_Exercise details_
Quote every line below exactly and skip any picture.

_Input_
━━━━━━━━━━
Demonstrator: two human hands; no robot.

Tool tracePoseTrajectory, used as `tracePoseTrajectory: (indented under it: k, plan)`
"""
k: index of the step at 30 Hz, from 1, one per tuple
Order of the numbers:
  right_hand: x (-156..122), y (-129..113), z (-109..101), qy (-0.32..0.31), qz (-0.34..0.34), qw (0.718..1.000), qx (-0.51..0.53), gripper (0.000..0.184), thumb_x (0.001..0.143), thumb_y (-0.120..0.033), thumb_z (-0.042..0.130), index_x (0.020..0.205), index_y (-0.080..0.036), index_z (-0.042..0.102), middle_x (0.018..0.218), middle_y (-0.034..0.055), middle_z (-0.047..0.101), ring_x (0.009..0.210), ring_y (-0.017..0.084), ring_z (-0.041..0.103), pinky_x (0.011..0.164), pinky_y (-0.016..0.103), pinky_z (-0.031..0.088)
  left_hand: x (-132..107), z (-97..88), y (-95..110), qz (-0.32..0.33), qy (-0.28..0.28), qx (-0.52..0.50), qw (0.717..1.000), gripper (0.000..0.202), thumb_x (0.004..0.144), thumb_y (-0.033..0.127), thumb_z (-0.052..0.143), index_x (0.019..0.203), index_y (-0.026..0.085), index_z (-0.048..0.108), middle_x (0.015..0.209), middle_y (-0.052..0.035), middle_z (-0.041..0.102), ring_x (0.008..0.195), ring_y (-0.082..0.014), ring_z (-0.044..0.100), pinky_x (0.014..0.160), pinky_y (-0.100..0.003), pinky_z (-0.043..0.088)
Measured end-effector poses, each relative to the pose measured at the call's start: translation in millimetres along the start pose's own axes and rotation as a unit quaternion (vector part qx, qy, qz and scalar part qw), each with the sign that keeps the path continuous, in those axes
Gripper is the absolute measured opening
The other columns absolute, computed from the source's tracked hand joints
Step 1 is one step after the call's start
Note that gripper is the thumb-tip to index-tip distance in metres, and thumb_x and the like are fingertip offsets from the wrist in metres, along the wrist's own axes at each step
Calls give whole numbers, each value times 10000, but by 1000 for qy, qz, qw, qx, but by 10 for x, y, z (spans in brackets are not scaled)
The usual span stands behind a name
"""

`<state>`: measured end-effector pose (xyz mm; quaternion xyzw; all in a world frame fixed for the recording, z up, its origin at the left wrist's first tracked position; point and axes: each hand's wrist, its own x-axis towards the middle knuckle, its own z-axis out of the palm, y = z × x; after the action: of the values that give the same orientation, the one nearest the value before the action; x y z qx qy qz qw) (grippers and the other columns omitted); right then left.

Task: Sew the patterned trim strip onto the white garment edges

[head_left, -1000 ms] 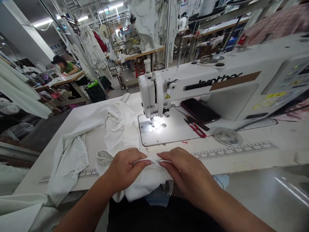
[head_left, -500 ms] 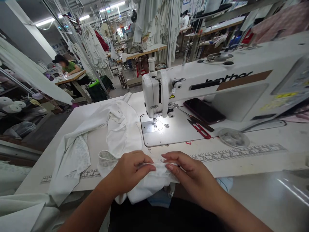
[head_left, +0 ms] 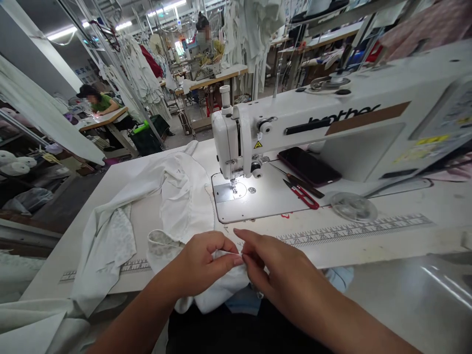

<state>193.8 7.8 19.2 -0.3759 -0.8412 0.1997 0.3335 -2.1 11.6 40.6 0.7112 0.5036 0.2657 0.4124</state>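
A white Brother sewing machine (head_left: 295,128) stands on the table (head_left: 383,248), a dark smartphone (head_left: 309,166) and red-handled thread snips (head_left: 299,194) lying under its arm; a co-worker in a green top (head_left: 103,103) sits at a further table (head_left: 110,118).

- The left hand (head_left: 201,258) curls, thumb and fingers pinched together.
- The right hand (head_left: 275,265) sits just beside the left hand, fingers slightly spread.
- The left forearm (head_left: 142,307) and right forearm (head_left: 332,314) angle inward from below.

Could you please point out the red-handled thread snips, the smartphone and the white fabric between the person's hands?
Red-handled thread snips (head_left: 301,195): head view, on the red handle.
Smartphone (head_left: 309,166): head view, on the dark screen.
White fabric (head_left: 224,290): head view, on the fold below the hands.
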Motion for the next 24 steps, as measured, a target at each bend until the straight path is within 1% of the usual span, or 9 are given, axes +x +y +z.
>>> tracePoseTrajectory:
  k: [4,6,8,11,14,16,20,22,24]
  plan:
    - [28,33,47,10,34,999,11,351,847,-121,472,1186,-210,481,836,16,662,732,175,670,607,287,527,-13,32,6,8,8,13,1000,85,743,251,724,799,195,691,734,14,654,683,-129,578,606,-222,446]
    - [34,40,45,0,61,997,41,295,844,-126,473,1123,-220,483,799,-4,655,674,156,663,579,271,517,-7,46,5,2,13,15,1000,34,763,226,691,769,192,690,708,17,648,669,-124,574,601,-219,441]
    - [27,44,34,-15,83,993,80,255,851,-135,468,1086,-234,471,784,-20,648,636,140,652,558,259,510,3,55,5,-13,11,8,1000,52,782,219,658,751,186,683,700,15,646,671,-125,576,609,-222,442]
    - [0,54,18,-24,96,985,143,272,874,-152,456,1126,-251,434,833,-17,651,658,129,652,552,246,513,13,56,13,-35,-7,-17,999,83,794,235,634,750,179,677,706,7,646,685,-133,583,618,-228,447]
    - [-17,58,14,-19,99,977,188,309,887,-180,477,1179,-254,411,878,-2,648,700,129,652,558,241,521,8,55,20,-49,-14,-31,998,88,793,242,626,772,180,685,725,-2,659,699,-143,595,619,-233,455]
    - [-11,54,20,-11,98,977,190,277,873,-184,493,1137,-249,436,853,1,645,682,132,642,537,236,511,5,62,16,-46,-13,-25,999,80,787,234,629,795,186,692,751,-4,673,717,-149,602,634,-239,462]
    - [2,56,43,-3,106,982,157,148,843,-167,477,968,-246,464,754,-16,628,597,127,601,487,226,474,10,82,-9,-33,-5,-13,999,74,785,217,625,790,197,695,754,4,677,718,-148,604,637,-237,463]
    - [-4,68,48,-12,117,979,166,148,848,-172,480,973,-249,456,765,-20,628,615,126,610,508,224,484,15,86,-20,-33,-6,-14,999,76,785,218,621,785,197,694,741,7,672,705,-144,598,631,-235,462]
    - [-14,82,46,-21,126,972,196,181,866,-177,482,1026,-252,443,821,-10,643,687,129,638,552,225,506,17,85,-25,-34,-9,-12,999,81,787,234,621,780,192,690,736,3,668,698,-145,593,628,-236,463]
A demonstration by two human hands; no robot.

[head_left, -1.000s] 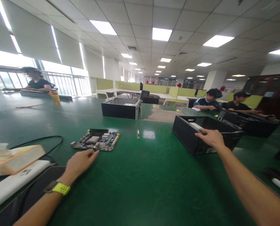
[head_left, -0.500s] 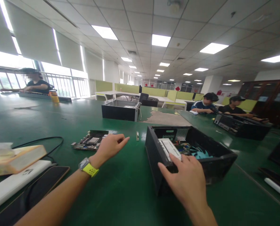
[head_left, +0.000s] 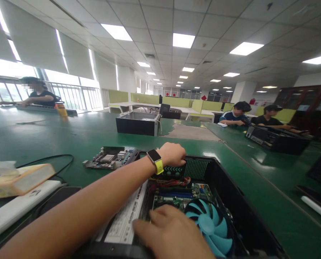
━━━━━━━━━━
_Response to the task_
Demonstrator: two human hands; no robot.

Tool tracePoseTrajectory, used as `tracePoseTrajectory: (indented under it: k, plan)`
"""
k: index of the step at 30 Hz, from 1, one per tuple
Order of the numbers:
  right_hand: x (-156..122), y (-129..113), z (-109..101), qy (-0.32..0.31), qz (-0.34..0.34), qw (0.718..1.000), qx (-0.51..0.53), gripper (0.000..0.184), thumb_x (0.001..0.143), thumb_y (-0.120..0.033), thumb_z (-0.042..0.130), index_x (0.020..0.205), index_y (-0.080..0.036), index_z (-0.042..0.102), middle_x (0.018..0.218), middle_y (-0.034..0.055), middle_z (-0.047..0.101), ring_x (0.009..0.210), ring_y (-0.017..0.084), ring_z (-0.041..0.103), pinky_x (0.011..0.164), pinky_y (-0.016..0.103), pinky_z (-0.031..0.088)
  left_hand: x (-132..107), z (-97..88), y (-95..110), qz (-0.32..0.33), qy (-0.28..0.28), qx (-0.52..0.50), qw (0.717..1.000), gripper (0.000..0.202), thumb_x (0.004..0.144), thumb_y (-0.033..0.127), thumb_z (-0.052..0.143), index_x (0.019..0.203), index_y (-0.026..0.085), index_z (-0.048..0.108), middle_x (0.015..0.209), middle_y (-0.052..0.035), middle_z (-0.041..0.102), ring_x (0.008..0.195), ring_y (-0.082..0.014), ring_z (-0.044..0.100), pinky_x (0.014..0.160), pinky_y (-0.100..0.003), pinky_z (-0.043..0.088)
Measured end-effector poses, each relative to the pose measured at the call's start: translation in millimetres along the start pose's own axes and rotation as a unit quaternion (vector part qx, qy, qz and scalar part qw), each with the sign that keeps the path continuous, in those axes
Gripper is the absolute measured opening
The other columns absolute, computed from the source's tracked hand joints
Step 1 is one step after the call's start
Note that gripper is the thumb-tip to index-tip distance in metres, and thumb_x and the like are fingertip offsets from the wrist in metres, along the wrist's own axes at each step
Calls give whole numbers, each value times 10000, but by 1000 for qy, qz, qw, qx, but by 10 for x, y, z (spans in brackets are not scaled)
The usual span stands behind a name
"""

`<state>`: measured end-effector pose (xyz mm; quaternion xyzw; all in a world frame fixed for the recording, z up, its origin at the left wrist's first tracked position; point and axes: each hand's wrist, its own x-axis towards the middle knuckle, its own z-axis out of the palm, y = z × x; after the action: of the values that give the same orientation, the one nearest the value before the action; x y z qx qy qz qw) (grippers and the other columns omitted); right then left.

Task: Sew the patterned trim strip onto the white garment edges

[head_left, -1000 ms] 
[head_left, -500 ms] 
[head_left, +0 ms] 

<state>193.8 7.8 19.2 -0.3759 -0.8412 0.1997 0.3335 -2.1 11.6 40.6 0.7112 0.5036 0.2657 0.4124</state>
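A white Brother sewing machine (head_left: 295,128) stands on the table (head_left: 383,248), a dark smartphone (head_left: 309,166) and red-handled thread snips (head_left: 299,194) lying under its arm; a co-worker in a green top (head_left: 103,103) sits at a further table (head_left: 110,118).

- The left hand (head_left: 201,258) curls, thumb and fingers pinched together.
- The right hand (head_left: 275,265) sits just beside the left hand, fingers slightly spread.
- The left forearm (head_left: 142,307) and right forearm (head_left: 332,314) angle inward from below.

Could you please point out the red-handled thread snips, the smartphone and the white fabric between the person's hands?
Red-handled thread snips (head_left: 301,195): head view, on the red handle.
Smartphone (head_left: 309,166): head view, on the dark screen.
White fabric (head_left: 224,290): head view, on the fold below the hands.
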Motion for the next 24 steps, as measured, a target at each bend until the straight path is within 1% of the usual span, or 9 are given, axes +x +y +z.
>>> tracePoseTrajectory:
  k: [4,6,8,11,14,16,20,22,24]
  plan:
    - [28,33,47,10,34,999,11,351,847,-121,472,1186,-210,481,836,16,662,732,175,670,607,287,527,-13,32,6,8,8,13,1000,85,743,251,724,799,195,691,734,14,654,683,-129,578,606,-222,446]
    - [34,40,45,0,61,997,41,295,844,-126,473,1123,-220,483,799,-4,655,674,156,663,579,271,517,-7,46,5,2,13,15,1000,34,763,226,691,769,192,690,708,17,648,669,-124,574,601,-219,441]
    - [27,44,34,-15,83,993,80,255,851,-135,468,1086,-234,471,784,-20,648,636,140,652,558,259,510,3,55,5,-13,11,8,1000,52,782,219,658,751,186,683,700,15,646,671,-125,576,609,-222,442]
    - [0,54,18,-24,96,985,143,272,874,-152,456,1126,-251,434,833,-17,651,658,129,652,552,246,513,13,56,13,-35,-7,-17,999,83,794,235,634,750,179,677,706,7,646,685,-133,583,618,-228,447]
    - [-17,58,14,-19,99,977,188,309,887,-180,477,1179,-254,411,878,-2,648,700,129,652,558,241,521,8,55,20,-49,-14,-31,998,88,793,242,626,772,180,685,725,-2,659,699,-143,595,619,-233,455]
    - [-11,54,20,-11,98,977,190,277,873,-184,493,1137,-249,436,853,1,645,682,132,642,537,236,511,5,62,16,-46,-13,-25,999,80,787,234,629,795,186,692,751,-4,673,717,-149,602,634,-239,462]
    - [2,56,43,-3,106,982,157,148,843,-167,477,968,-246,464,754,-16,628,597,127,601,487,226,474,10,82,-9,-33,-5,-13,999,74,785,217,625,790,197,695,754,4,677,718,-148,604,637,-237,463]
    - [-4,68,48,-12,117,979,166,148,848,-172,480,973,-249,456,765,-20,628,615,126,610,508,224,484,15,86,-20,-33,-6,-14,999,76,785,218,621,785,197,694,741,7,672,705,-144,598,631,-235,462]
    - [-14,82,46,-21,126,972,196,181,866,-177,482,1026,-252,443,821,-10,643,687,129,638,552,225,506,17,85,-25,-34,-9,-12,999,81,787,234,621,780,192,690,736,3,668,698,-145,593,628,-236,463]
A demonstration by two human hands; no robot.

[head_left, -1.000s] 
[head_left, -0.500s] 
[head_left, +0.000s] 

Here the exercise is finished.